On the same day, that those two swapped allegations, Michigan Democratic Party Chair Brandon Dillon was in Van Buren County announcing that they were expanding their official complaint allegeing election violations against Republican Candidate Beth Griffin.
They had already filed a complaint with the secretary of state that she was using her county commission email site to send out campaign related messages. They were expanding their complaint because they found messages acquried through the Freedom of Information Act that explicitly suggested that Griffin knew that using the system was “not Kosher.”

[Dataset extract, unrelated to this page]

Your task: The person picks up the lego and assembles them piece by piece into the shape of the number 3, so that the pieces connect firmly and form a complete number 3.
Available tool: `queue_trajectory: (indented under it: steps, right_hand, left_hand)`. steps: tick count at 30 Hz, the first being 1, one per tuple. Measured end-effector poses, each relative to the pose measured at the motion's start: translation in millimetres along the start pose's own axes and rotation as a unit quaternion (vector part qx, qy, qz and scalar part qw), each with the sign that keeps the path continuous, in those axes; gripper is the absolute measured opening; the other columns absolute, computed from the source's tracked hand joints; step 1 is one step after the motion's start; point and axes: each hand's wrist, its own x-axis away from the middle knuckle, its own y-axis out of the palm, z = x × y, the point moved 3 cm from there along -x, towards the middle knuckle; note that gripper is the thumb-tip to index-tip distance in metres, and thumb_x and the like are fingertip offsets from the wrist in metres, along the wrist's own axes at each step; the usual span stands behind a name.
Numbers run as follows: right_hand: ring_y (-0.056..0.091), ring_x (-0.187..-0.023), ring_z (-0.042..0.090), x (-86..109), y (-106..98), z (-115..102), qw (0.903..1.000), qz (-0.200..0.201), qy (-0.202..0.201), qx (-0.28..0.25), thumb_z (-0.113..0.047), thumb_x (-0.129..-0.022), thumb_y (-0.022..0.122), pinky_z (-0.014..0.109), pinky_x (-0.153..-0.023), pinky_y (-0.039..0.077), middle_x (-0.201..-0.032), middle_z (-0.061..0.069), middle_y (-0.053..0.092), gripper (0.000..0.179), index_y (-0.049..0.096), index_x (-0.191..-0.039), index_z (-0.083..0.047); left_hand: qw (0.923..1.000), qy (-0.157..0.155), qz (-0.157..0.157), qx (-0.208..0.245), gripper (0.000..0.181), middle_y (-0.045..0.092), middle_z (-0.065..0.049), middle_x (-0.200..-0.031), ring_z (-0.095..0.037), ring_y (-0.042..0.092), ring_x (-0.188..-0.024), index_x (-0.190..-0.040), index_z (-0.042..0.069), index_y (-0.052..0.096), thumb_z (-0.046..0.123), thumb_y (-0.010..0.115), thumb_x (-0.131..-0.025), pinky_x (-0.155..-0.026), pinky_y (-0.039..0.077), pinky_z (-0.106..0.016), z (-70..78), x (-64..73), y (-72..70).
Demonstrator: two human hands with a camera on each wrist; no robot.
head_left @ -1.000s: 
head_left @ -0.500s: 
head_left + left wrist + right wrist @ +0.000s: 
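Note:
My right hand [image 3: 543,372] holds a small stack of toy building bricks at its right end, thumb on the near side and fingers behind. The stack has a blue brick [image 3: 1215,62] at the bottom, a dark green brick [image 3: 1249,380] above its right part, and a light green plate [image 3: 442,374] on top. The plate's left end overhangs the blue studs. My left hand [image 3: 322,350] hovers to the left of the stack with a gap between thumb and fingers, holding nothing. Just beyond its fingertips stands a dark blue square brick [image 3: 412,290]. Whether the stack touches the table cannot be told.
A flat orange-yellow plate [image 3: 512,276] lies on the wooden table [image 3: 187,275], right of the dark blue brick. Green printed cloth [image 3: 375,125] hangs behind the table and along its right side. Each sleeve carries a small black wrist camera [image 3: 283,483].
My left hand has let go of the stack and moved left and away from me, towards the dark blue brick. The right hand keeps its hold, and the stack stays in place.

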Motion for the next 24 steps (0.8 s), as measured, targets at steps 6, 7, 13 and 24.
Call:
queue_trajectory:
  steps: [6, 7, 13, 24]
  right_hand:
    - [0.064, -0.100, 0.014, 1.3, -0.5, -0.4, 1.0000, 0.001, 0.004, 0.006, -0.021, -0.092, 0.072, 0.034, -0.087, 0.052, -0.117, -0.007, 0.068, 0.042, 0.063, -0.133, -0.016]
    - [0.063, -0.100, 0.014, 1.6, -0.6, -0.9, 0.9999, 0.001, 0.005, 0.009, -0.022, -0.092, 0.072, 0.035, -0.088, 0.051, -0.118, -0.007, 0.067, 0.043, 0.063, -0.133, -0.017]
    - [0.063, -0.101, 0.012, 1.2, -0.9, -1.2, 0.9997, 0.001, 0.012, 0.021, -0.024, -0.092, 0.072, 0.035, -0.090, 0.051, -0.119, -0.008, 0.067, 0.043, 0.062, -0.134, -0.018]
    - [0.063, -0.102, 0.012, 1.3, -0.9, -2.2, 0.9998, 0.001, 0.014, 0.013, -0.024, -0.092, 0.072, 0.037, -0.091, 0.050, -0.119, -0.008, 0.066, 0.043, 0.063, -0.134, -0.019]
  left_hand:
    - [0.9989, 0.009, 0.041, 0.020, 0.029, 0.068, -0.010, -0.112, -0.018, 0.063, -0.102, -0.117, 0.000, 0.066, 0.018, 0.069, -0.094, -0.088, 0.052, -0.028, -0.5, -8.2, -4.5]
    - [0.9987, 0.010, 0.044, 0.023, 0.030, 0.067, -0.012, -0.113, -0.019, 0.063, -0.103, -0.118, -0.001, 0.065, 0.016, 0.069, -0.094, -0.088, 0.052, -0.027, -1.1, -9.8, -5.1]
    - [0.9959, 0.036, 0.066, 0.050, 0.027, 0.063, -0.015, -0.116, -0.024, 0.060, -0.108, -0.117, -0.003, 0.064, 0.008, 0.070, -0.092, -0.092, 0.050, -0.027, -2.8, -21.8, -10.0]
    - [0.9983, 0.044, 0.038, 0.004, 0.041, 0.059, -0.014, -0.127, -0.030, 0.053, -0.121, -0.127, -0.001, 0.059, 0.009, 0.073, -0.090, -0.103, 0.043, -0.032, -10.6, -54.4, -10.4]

Griffin and Democrat Annie Brown are running for the seat that is being left vacant by Rep. Aric Nesbitt, who is term-limited. Nesbitt has come to Griffin’s defense, saying the Democrats are playing dirty politics when they should be sticking to the issues.
Dillon called that a deflection not a defense, and says honesty and transparency are issues when you are running for public office.
Dillon says they face an uphill battle to flip nine seats because he says the state is “gerrymandered” to favor Republican candidates. He says they have no plans to coast in behind Hillary Clinton’s big poll numbers, and will be campaigning hard right up until the election.